If the proposed solution is acceptable, the proposed plan of action is as follows (in chronological order):

  0. Break up [1] into smaller pieces, starting with the base llvm-xray tool that literally "does nothing".
  1. Implement the 'dump' and 'ingest' sub-commands as a single patch, with defined tests.
  2. Update the logging implementation in [2] to use the 'dump' sub-command to test that entries in the log are what we expect them.
  3. Implement the 'account' sub-command with tests seeded with data in lit tests.
  4. Implement the 'stack' sub-command with tests seeded with data similar to #3.
  5. Implement the 'graph' sub-command similar to #3.

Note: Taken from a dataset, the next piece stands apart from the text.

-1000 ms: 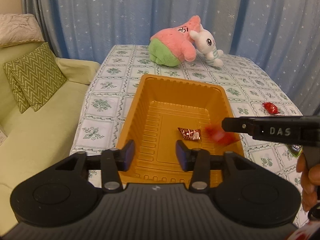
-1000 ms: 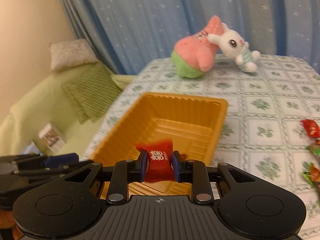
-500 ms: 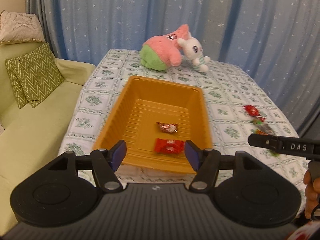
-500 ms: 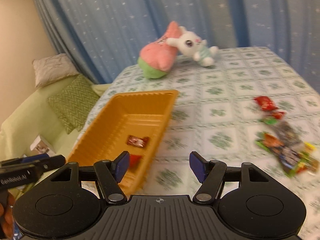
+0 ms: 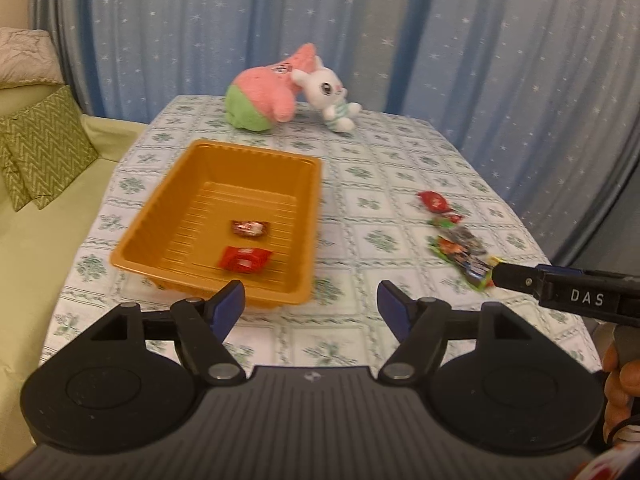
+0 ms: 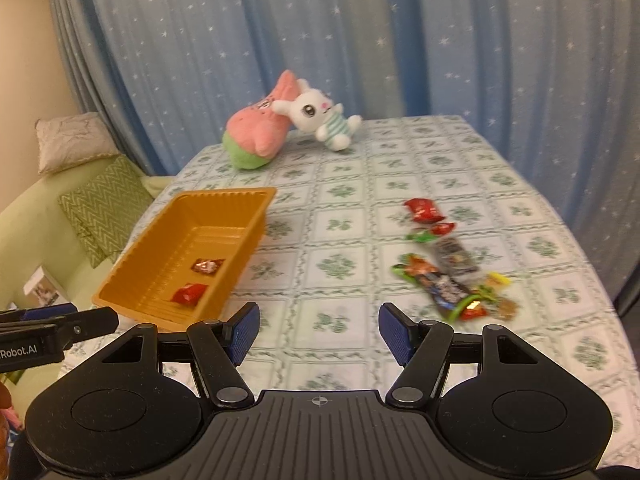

Note that we do not actually solve the issue of sharing the log writer/reader code between LLVM and compiler-rt directly, but rather we sidestep this in the meantime using the tool.

# Open Questions

- Is it possible to define the writer code in LLVM and have the compiler-rt implementation depend on it? I hear that this is going to be useful for something like the profiling library in compiler-rt too, so that the readers and writer implementations are both in LLVM. What are the technical roadblocks there, and in your opinion is this something worth fixing/enabling?

- What is the preferred human-readable text file format to support in LLVM? I understand that there's already code to support parsing YAML, so this might be an obvious choice. OTOH JSON is really popular and there are a lot of parsers in other languages that can already deal with this file format. I'm happy to support both but was wondering whether there was a preference for YAML aside for the reason I already cite?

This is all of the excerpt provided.